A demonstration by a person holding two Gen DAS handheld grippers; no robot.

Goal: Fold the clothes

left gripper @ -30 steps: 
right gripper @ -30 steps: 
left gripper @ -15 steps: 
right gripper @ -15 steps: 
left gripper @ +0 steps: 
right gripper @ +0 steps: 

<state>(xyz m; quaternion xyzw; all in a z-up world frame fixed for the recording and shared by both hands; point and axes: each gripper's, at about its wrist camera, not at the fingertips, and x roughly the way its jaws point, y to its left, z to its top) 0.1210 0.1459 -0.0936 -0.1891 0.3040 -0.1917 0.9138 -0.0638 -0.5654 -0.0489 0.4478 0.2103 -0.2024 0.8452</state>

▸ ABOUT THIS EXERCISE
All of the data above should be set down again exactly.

▸ WRITTEN ANSWER
A demonstration by a person holding two Gen DAS handheld grippers; no robot.

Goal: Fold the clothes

left gripper @ -30 steps: 
right gripper @ -30 steps: 
left gripper @ -15 steps: 
right gripper @ -15 steps: 
left gripper @ +0 steps: 
right gripper @ +0 steps: 

<state>(xyz m; quaternion xyzw; all in a z-up world frame fixed for the recording and shared by both hands; point and axes: each gripper's, at about its wrist camera, not at the fingertips, and x roughly the way its jaws point, y to its left, z to its top) 0.1210 0.1459 -0.0936 -0.1891 0.3040 -0.1917 0.9138 -0.0638 -0.5654 -0.0489 0.4478 0.2103 -0.2024 0.8452</state>

There's nothing more to this exercise.